Liebig 34 – Ein Zuhause von 40 Menschen soll zwangsgeräumt werden

Redebeitrag von der Aktivistin Nicole zur Demo am 8.10, die von NachbarInnen organisiert wurde

Fakten die von der Presse der Reichen & Schönen verheimlicht werden! Eröffnungsworte zum Protest!
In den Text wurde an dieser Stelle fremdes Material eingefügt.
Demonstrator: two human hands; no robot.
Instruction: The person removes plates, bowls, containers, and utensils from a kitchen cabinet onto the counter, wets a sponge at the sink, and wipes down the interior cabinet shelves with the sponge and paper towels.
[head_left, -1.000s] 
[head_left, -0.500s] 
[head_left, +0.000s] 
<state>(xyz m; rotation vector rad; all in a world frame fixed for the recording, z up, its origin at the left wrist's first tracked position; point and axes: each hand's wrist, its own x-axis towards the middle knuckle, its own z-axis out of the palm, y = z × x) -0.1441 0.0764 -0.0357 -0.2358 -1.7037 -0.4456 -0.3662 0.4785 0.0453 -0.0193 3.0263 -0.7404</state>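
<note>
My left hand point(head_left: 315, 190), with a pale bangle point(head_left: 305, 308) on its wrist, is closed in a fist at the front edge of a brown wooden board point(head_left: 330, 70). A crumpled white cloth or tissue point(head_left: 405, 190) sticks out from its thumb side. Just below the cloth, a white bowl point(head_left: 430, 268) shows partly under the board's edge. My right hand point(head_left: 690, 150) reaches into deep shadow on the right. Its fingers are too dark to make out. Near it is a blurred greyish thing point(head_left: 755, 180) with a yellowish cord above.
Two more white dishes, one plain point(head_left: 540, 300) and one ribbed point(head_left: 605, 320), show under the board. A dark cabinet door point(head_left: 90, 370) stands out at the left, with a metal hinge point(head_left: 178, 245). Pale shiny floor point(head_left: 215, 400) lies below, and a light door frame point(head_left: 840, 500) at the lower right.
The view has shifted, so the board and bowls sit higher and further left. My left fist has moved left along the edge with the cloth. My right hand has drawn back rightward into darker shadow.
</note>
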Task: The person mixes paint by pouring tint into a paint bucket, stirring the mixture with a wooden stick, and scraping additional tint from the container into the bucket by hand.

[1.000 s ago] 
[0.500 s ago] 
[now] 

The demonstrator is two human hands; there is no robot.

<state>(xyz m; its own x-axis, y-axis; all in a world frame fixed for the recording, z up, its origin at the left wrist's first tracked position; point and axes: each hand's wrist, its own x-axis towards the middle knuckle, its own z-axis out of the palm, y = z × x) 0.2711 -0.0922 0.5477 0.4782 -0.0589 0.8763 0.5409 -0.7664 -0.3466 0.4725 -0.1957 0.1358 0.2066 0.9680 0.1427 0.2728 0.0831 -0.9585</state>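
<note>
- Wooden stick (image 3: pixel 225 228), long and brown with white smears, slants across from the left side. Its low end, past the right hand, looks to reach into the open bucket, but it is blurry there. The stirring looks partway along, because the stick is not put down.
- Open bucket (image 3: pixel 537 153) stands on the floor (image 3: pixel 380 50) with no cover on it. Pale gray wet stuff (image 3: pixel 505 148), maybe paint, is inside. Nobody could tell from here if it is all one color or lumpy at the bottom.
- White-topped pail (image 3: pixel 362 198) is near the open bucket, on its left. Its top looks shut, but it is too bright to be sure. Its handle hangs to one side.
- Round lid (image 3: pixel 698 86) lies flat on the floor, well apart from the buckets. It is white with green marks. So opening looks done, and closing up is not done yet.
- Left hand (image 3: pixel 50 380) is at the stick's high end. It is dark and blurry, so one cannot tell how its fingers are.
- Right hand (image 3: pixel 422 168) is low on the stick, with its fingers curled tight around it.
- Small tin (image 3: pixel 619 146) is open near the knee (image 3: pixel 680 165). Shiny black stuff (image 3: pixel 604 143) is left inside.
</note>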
Im Fall #Liebig34 wurde zwischen Regierung & Hausnutzer*innen 1990 ein Nutzungsvertrag abgeschlossen. Dieser Vertrag war politisch gewollt & hat nie seine Gültigkeit verloren. Durch mehrere Verkäufe dieser Immobilie wurde der Vertrag einseitig gebrochen! Deswegen Demonstrieren Nachbar*innen, Sympathisant*innen & Mieter*innen-Initiativen für geltendes Recht & den Erhalt dieser Hausgemeinschaft, für Vielfältigkeit, Durchmischung, Kunst, Kultur, alternative Wohnprojekte, das Grundrecht auf Wohnen, Menschenrechte, Gesundheit, gegen Leerstand, Zweckentfremdung, Spekulation mit Wohnraum, Polizeigewalt, Nationalismus, Ausgrenzung, Diskriminierung, Mobbing, Fremdenfeindlichkeit, Gentrifizierung, Hetze, Menschenverachtung, Obdachlosigkeit & vieles mehr! Wie sieht das Rechtlich aus? Die Räumung hätte nie stattfinden dürfen, bevor diese Ungereimtheiten endgültig geklärt sind! Haben das Gericht & die Staatsgewalt ihre Kompetenzen überschritten? Damit werden sich Untersuchungsausschüsse & andere Gerichte auseinander setzen müssen. Auch die Polizeigewalt gegen Pressevertreter*innen & die Vorführung politisch andersgesinnte ist höchst Fragwürdig.